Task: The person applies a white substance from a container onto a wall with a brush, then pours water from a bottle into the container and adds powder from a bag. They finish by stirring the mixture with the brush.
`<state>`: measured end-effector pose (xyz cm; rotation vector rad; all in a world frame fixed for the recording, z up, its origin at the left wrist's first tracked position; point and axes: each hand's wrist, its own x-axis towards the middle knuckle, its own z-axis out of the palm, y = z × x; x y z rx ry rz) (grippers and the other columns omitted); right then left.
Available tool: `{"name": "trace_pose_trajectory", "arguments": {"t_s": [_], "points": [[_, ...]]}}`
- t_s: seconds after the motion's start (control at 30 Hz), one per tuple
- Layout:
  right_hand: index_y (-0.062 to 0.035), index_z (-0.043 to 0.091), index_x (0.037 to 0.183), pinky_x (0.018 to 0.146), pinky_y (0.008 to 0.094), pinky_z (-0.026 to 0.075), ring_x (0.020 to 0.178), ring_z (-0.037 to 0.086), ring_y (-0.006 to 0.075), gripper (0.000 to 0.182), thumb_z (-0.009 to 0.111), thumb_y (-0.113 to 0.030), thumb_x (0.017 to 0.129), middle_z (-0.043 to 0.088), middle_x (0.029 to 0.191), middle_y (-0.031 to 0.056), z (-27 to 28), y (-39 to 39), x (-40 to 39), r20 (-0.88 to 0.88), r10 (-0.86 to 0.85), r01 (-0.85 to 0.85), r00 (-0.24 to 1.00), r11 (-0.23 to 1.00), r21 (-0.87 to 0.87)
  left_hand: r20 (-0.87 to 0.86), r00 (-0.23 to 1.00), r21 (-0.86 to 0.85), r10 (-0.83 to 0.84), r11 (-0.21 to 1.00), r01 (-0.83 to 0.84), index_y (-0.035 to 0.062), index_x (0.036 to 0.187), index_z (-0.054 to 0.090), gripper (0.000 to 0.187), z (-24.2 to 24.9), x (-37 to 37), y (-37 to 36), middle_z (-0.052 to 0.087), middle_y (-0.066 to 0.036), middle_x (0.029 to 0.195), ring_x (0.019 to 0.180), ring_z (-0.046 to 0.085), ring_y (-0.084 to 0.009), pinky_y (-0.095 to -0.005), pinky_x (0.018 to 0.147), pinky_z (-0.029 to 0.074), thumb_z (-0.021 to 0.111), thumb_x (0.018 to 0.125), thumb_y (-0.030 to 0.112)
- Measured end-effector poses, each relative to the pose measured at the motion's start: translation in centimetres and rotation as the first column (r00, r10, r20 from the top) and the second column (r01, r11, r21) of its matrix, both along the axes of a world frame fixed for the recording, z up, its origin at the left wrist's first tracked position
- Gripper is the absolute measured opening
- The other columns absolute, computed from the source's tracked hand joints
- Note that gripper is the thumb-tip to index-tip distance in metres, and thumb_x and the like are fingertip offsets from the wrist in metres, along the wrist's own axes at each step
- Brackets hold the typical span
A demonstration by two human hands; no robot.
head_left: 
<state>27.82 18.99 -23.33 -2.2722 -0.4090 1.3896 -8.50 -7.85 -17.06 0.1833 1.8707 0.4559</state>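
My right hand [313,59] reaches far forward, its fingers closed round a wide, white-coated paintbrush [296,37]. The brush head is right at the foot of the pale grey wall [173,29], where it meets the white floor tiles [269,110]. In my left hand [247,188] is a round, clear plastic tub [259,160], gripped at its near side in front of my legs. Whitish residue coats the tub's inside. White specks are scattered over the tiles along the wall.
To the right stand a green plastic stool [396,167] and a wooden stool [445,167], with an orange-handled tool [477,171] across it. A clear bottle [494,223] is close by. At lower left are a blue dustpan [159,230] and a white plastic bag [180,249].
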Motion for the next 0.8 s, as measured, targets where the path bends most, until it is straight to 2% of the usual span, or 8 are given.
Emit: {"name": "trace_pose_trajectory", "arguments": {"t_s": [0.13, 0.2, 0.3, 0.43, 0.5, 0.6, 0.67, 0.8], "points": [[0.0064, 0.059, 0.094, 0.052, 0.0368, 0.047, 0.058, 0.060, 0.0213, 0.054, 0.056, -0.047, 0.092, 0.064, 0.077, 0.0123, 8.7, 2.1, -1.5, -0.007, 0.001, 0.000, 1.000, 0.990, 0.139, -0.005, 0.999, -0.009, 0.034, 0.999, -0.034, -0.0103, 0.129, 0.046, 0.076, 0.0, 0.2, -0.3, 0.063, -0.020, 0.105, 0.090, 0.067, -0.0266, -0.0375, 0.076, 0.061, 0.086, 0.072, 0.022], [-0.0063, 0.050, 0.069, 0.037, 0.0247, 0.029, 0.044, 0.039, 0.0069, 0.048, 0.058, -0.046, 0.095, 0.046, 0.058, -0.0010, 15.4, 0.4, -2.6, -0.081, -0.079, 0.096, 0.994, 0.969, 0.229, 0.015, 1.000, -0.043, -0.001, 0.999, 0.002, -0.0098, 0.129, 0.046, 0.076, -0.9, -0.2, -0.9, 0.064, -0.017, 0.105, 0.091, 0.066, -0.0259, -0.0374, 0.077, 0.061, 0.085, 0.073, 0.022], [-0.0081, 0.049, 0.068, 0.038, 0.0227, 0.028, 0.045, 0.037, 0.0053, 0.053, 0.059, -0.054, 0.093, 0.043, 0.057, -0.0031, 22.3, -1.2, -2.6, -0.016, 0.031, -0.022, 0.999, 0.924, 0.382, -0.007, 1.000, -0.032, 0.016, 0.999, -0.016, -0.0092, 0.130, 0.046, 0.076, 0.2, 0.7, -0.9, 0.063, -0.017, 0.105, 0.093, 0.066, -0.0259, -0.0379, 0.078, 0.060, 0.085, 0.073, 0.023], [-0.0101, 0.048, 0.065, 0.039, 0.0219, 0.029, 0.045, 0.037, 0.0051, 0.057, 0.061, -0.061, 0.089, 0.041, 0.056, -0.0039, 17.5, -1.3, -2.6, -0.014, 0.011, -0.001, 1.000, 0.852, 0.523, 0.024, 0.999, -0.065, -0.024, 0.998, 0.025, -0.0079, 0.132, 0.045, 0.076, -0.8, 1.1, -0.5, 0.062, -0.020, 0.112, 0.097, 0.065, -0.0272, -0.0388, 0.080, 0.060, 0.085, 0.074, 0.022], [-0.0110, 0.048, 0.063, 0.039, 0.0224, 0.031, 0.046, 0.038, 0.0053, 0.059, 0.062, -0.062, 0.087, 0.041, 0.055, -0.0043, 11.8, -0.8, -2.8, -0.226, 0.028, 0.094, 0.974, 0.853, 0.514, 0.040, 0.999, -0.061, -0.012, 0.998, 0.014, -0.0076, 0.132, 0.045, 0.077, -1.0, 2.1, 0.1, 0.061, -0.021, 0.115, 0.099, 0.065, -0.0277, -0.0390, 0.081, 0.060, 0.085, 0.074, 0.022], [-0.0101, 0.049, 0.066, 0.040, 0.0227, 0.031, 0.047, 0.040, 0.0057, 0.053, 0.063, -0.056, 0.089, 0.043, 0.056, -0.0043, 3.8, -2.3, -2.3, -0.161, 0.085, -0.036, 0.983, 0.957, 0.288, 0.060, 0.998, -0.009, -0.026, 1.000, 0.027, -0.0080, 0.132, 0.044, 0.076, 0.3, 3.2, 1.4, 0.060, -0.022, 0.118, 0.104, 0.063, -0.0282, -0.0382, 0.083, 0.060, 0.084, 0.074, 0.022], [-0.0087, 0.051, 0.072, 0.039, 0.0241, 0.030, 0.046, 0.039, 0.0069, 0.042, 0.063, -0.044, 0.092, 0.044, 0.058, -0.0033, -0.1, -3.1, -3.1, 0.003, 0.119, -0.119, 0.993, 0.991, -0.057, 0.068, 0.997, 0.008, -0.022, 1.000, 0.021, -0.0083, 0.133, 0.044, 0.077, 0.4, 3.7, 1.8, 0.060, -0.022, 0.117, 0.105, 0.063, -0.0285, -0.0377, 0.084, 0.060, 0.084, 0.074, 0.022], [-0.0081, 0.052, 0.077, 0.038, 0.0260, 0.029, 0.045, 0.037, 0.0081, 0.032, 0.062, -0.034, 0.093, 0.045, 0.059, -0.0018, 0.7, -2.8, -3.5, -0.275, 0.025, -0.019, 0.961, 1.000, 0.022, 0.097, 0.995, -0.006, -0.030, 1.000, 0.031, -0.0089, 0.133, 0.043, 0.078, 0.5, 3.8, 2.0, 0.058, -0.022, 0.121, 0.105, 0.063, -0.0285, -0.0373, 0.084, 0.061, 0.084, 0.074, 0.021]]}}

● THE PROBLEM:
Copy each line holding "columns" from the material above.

● TASK SOLUTION:
`<state>`: measured end-effector pose (xyz cm; rotation vector rad; all in a world frame fixed for the recording, z up, its origin at the left wrist's first tracked position; point and axes: each hand's wrist, its own x-axis towards the middle knuckle, its own z-axis out of the palm, y = z × x; x y z rx ry rz) (grippers and the other columns omitted); right then left.
- The other columns absolute, computed from the source's tracked hand joints

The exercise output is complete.